** Problem details **
Report every line of the entries that contains the word "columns".

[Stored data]
* * * * * * * * *

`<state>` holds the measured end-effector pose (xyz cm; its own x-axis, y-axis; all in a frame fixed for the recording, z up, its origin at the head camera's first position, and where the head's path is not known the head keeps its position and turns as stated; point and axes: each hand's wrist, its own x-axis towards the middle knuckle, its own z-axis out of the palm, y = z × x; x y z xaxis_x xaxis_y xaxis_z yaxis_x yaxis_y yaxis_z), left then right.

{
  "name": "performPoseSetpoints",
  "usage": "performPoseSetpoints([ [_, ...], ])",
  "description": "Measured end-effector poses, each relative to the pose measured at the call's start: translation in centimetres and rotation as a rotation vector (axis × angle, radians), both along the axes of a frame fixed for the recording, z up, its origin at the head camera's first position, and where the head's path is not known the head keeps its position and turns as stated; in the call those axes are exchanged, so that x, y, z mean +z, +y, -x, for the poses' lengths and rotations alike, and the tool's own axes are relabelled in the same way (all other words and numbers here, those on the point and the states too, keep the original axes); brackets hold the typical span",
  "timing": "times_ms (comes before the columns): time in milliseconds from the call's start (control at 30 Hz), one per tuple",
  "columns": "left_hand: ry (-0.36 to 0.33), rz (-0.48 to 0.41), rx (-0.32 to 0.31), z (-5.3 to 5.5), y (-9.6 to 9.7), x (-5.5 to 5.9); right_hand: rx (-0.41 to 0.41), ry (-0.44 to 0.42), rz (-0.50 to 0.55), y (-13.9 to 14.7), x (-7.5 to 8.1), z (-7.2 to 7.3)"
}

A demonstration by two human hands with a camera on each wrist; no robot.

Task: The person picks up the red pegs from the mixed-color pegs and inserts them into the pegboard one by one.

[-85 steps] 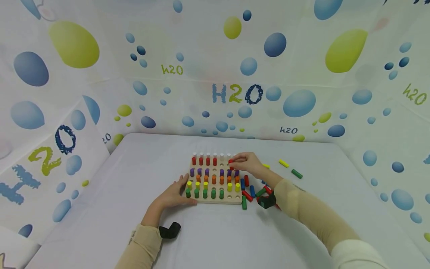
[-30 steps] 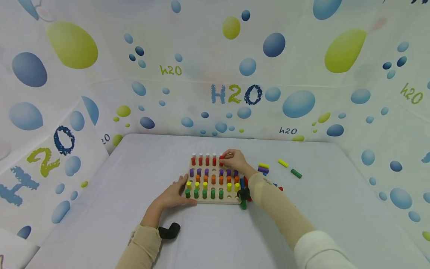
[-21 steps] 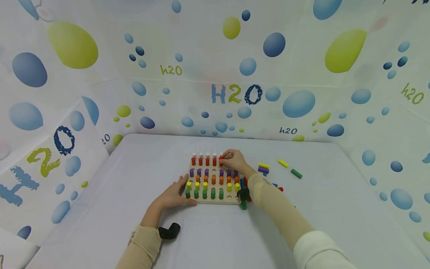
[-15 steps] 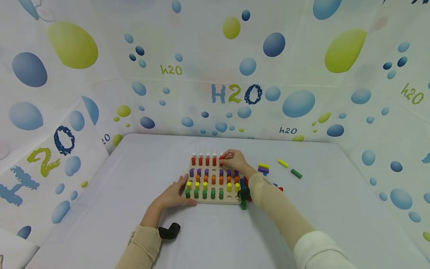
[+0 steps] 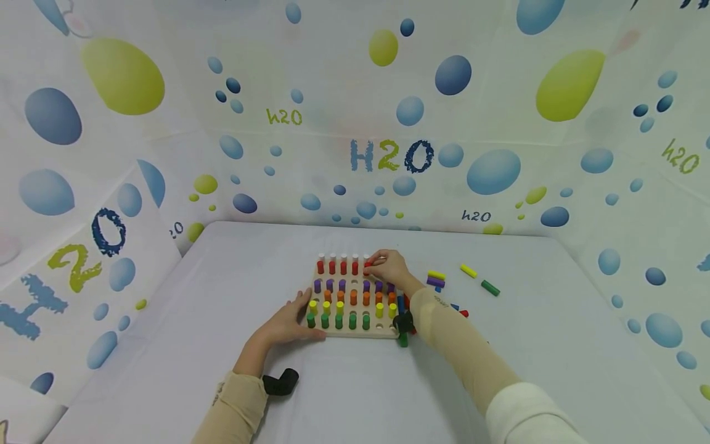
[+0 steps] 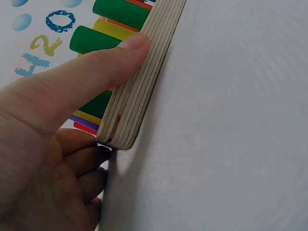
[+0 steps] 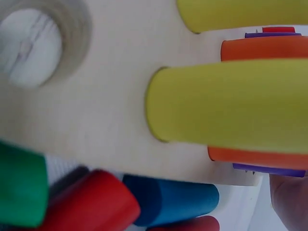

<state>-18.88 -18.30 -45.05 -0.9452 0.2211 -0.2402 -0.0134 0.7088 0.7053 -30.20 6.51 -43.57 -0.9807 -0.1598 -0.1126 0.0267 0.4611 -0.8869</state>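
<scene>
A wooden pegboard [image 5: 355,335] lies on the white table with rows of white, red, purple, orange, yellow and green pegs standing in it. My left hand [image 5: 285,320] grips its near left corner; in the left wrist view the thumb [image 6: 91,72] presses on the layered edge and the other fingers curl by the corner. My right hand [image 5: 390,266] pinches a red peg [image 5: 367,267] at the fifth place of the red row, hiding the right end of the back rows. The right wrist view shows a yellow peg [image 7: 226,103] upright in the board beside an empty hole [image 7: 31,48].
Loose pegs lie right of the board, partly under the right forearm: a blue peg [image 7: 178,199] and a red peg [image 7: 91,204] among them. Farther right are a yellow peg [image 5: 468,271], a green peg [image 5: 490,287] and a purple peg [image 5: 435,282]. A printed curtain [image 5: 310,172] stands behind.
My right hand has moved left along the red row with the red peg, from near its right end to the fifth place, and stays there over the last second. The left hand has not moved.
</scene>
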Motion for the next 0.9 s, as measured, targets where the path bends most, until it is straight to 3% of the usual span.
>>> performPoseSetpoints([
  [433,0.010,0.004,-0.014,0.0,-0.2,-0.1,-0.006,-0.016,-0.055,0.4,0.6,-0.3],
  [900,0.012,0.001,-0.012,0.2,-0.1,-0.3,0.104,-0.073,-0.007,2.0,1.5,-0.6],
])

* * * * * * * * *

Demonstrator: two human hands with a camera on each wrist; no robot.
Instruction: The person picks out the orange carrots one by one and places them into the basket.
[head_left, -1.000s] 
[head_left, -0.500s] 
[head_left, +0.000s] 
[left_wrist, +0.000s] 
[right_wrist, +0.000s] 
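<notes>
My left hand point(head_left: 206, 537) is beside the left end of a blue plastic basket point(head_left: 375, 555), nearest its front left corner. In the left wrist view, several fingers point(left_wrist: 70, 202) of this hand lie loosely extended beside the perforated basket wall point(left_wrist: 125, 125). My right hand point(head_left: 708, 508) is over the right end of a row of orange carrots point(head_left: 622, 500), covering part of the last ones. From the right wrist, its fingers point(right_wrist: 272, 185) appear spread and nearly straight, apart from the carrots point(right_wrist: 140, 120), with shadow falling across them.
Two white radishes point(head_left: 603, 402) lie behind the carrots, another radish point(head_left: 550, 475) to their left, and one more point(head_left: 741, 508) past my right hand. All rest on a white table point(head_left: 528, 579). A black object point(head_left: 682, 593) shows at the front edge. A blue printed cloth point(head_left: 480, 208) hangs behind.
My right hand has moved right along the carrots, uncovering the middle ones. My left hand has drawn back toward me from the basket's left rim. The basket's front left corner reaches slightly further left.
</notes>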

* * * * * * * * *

** Response **
  "timing": "times_ms (comes before the columns): time in milliseconds from the call's start (control at 30 Hz), one per tuple",
  "columns": "left_hand: ry (-0.36 to 0.33), rz (-0.48 to 0.41), rx (-0.32 to 0.31), z (-5.3 to 5.5), y (-9.6 to 9.7), x (-5.5 to 5.9); right_hand: rx (-0.41 to 0.41), ry (-0.44 to 0.42), rz (-0.50 to 0.55), y (-13.9 to 14.7), x (-7.5 to 8.1), z (-7.2 to 7.3)"

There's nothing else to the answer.